Reputation: 1362
I want to create a nuget package that contains besides .NET assemblies "legacy" DLLs (non .NET DLLs), which are referenced or accessed by the assembly DLLs. Where do I put these DLLs? How does the users program (exe), which uses my package, get access to these DLLs?
I can only think of two ways the users program can access these DLLs: either there is a PATH environment variable set to the appropriate directory or these DLLs are copied into the bin/Release and bin/Debug directories of the users project.
How would I deal with x86 and x64 versions of the legacy DLLs?
Upvotes: 0
Views: 352
Reputation: 47937
I would look at adding a custom MSBuild .targets to your NuGet package. Inside this .targets file you can define any MSBuild tasks you need which will allow you to hook into the build of the project. So you could have the non-.NET dlls copied into the output directory using MSBuild.

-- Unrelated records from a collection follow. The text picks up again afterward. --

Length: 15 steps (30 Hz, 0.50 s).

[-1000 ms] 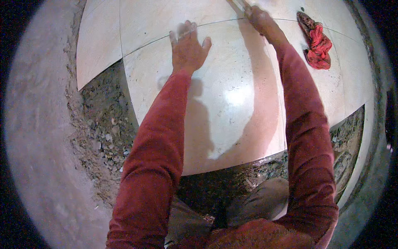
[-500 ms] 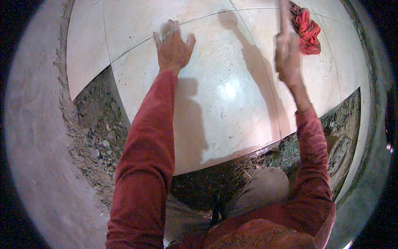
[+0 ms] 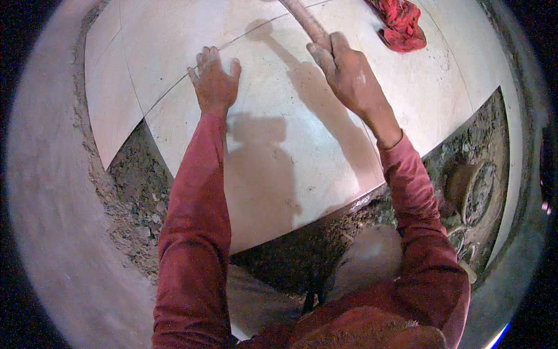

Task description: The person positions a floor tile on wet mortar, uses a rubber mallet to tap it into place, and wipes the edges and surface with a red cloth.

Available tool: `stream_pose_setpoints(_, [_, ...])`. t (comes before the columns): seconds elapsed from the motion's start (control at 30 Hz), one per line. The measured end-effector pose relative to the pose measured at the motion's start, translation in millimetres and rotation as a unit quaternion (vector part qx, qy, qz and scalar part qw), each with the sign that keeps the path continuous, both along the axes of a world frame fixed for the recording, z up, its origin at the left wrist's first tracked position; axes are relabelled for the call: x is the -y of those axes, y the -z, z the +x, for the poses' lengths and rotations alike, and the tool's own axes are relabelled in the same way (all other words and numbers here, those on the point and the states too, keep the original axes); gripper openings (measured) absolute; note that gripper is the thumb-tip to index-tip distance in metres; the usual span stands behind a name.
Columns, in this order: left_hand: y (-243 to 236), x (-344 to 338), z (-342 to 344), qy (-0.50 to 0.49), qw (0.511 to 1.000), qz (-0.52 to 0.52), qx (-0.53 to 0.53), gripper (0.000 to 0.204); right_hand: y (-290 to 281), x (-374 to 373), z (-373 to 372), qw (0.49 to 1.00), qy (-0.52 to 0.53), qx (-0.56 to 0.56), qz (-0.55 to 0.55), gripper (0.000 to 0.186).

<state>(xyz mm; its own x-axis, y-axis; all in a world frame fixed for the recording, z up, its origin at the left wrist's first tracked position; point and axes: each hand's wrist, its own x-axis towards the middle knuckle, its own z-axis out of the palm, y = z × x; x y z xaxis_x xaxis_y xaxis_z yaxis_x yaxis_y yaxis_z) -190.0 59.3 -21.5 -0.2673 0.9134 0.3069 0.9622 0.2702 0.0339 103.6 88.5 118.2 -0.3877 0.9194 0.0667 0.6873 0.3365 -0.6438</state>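
In the head view, I recorded the left grip (image 3: 216, 84) as a bare hand laid palm down, its digits spread wide and unloaded; it rested on the large pale tile (image 3: 279, 96), fingers reaching across the joint (image 3: 168, 93) at the tile's far side; the right grip (image 3: 351, 78) was closed around a straight, pale handle (image 3: 309, 24); the handle sloped up and to the left from that grip and ran out at the upper edge, so I could not inspect its far end; a shadow (image 3: 278, 49) fell between both grips; a crumpled red cloth (image 3: 405, 26) lay at upper right; soil (image 3: 290, 256) bordered the tile's near edge.
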Motion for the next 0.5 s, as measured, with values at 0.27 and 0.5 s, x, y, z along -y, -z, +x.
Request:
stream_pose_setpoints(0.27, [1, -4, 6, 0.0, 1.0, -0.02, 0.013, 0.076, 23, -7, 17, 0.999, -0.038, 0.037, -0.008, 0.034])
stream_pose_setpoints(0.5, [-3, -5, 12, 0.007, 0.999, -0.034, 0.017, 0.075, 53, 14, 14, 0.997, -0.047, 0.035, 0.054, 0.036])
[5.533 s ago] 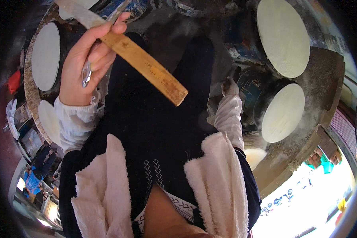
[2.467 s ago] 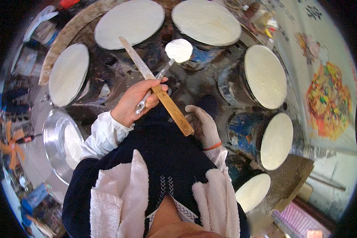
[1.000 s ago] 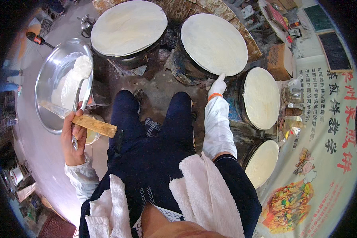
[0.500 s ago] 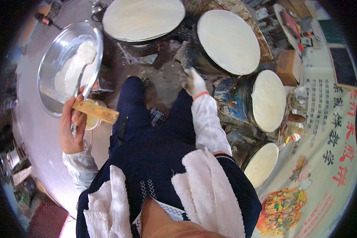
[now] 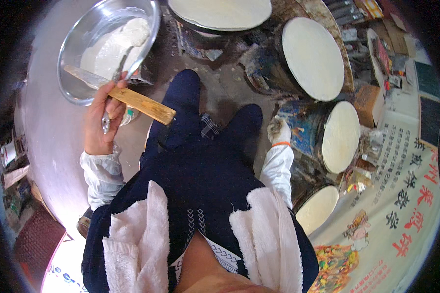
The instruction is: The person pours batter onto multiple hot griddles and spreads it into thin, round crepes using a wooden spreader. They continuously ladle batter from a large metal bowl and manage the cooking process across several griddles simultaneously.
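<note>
My left hand [image 5: 104, 110] is closed around a flat wooden scraper [image 5: 144, 104] and a metal spoon [image 5: 106, 122]. The far end of the scraper is smeared white and reaches over a big steel bowl [image 5: 59, 73]. In that bowl lies thick white batter [image 5: 134, 34], with the spoon's head in it. My right hand [image 5: 278, 131] wears a white glove with dirty fingertips. Its fingers are curled against the side of a blue, soot-stained drum stove [image 5: 303, 122]; whatever they hold is hidden. A round pale flatbread [image 5: 341, 136] covers that stove's top.
More round flatbreads lie on stoves at the far middle [image 5: 220, 12], far right [image 5: 313, 58] and near right [image 5: 318, 210]. Behind them stand a cardboard box [image 5: 369, 105] and a printed banner [image 5: 391, 215]. My knees [image 5: 183, 93] are between bowl and stoves.
My right hand has moved nearer to me, from beside the far-right stove to the blue stove. The left hand still holds scraper and spoon. The whole view has shifted.
</note>
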`<state>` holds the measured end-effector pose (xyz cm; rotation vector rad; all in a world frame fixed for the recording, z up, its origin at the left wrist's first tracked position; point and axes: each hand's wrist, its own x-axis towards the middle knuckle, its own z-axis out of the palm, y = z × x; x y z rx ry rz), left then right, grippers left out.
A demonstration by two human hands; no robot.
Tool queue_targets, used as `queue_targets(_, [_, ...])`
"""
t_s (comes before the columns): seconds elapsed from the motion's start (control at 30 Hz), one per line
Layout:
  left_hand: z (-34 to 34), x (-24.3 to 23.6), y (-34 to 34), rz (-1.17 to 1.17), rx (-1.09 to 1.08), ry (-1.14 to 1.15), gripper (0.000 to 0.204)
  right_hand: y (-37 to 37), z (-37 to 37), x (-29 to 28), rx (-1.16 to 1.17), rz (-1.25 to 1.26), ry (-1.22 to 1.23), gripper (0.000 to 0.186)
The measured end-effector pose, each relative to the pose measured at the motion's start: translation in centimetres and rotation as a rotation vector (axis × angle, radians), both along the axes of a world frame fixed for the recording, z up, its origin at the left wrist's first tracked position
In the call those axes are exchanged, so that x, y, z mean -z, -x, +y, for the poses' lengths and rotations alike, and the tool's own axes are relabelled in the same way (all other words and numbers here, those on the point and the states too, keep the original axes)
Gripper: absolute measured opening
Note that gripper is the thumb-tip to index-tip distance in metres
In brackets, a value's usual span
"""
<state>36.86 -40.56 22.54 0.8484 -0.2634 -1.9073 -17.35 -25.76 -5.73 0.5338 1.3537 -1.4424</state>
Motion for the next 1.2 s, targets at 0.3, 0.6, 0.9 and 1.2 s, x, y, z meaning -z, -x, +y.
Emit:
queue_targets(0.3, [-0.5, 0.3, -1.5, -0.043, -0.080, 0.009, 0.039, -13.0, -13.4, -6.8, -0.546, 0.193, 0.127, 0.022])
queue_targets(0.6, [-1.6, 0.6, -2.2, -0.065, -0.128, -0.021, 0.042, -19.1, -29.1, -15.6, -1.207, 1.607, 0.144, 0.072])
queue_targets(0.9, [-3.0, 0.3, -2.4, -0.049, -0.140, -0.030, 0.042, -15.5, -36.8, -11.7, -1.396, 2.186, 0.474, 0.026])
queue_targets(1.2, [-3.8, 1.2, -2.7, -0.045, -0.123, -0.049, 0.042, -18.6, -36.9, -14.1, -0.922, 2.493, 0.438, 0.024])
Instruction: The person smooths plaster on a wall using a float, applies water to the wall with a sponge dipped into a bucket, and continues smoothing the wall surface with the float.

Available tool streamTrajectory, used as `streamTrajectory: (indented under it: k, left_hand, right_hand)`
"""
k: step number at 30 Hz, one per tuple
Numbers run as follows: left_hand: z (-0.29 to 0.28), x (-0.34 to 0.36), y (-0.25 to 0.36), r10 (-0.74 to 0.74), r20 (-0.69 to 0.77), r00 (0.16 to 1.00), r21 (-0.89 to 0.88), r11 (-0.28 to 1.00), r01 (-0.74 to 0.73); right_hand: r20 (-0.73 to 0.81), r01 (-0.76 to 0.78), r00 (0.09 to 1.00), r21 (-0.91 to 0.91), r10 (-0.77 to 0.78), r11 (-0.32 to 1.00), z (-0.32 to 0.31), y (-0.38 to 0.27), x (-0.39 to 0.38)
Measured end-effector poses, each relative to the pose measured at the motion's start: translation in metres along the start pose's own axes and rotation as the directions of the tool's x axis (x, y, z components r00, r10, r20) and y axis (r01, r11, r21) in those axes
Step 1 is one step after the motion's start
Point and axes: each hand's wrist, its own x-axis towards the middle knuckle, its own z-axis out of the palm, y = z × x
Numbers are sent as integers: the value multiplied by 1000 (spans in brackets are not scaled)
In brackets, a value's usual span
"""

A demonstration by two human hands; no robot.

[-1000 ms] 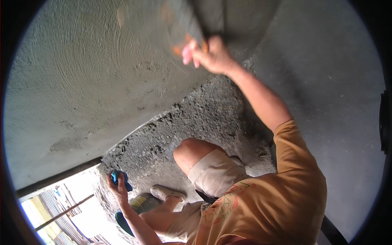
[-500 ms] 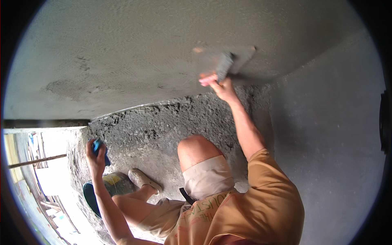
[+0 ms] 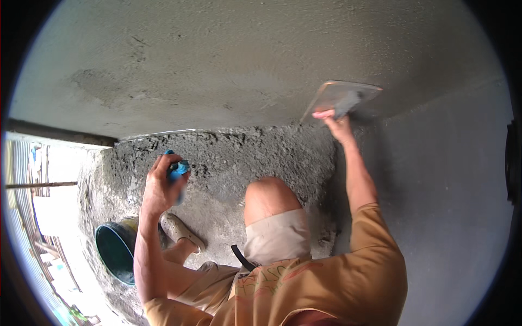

The PostSharp NuGet package is one example that copies extra files around during the build. However its MSBuild .targets file is fairly complex. You would not need to do anything as complicated as that. Probably something simple similar to:
<PropertyGroup>
<PrepareForRunDependsOn>$(PrepareForRunDependsOn);MyPostBuildTarget</PrepareForRunDependsOn>
</PropertyGroup>
<ItemGroup>
<ExtraFile Include="dlls\*.dll" />
</ItemGroup>
<Target Name="MyPostBuildTarget">
<Copy SourceFiles="@(ExtraFile)" DestinationFolder="$(OutputPath)" />
</Target>
The above is only an idea of what you could do.